Back to that swamp: After some enjoyable childhood stuff — in which our villain learns the power of “disinformation” (read: blatant lies) in elementary school and finds himself tangentially related to Watergate at the ripe age of 19 — the film breezes through his early years working for political campaigns. It arrives in 1980, when he helped elect Ronald Reagan and then turned around to lobby the new administration. His freshly minted lobbying outfit Black, Manafort and Stone (yes, that Manafort) drew much criticism for its blatant influence peddling, and was called “The Torturer’s Lobby” for representing Third World dictators.
Stone was also a founder of the National Conservative Political Action Committee, one of the first groups to realize PACs could skirt post-Watergate campaign finance laws. Journalists Jane Mayer and Jeffrey Toobin help with the storytelling here, showing just how much Stone personifies many of the things Trump claimed to hate on the campaign trail.

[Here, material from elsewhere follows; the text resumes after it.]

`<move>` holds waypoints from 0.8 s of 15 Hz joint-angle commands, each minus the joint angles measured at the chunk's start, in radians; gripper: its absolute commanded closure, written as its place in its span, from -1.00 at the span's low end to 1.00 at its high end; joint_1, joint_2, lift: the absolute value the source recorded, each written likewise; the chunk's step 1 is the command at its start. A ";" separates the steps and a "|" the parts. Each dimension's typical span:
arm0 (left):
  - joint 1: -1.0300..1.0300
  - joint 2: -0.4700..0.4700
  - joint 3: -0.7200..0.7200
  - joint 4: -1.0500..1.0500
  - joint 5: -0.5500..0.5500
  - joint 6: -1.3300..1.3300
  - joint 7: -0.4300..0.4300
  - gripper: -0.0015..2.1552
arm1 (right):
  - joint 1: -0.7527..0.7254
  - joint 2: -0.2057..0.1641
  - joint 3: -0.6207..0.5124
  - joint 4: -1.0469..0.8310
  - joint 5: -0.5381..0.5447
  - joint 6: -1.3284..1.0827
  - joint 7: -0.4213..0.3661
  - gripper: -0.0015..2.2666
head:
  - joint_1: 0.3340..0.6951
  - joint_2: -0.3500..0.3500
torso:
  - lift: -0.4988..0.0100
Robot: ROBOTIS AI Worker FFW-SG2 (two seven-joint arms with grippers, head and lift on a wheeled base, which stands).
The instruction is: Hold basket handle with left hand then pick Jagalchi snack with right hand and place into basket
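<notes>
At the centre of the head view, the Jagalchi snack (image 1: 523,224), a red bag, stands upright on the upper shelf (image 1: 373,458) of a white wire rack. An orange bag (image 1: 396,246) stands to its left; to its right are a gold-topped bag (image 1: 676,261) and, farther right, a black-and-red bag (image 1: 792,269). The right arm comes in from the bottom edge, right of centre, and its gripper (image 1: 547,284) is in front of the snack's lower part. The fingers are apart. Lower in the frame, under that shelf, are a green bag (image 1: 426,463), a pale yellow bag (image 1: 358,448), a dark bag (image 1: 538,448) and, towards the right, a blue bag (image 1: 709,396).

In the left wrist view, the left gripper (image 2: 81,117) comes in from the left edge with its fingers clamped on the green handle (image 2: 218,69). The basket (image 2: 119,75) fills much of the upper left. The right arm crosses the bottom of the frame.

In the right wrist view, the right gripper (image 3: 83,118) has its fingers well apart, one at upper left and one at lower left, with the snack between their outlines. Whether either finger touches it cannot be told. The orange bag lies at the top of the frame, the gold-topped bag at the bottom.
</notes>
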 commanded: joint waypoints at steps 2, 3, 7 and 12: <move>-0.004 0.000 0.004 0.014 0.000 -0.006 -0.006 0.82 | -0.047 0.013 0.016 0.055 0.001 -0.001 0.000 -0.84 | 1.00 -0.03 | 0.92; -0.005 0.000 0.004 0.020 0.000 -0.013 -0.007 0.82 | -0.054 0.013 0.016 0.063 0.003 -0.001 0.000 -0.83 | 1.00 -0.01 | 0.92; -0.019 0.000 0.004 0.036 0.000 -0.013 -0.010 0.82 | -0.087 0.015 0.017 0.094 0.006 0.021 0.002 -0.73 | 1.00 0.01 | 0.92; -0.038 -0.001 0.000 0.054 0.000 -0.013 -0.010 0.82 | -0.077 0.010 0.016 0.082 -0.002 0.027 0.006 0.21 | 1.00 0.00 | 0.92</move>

The doc charts this influence-peddler’s yearning to make Trump a political contender, dating back to the 1980s when he saw a media-friendly vessel for his ideas: “I was like a jockey looking for a horse,” he says of Trump, and he first urged him to run for office in 1987. In between then and the successful Trump candidacy, Stone may have been responsible for another seemingly unlikely presidency: The late investigative reporter Wayne Barrett spins a yarn involving Trump, the Reform party, Pat Buchanan and some nasty rumors that could plausibly (if indirectly) account for the narrowness of 2000’s election.
Plenty of other dirty-tricks details ooze out of this cheerful doc. But the filmmakers give us more than we probably need when it comes to Stone’s public and behind-the-scenes work for Trump in 2016. Sure, it needs to establish Stone’s importance in this, the realization of a decades-old dream. But do we really have to watch the stump speeches, hateful rallies, and tick-tick-tick of that Electoral College map again?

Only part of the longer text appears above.